§ WHAT TO WORK ON
Exactly as written, transcribe each line of the listing.

§ DATASET EXTRACT
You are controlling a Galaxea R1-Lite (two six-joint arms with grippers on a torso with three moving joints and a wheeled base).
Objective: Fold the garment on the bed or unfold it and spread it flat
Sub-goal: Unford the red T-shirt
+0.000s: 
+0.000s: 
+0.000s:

§ ANSWER TO THIS PROBLEM
You are controlling a Galaxea R1-Lite (two six-joint arms with grippers on a torso with three moving joints and a wheeled base).
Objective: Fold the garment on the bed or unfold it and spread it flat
Sub-goal: Unford the red T-shirt
+0.000s: 
+0.000s: 
+0.000s:

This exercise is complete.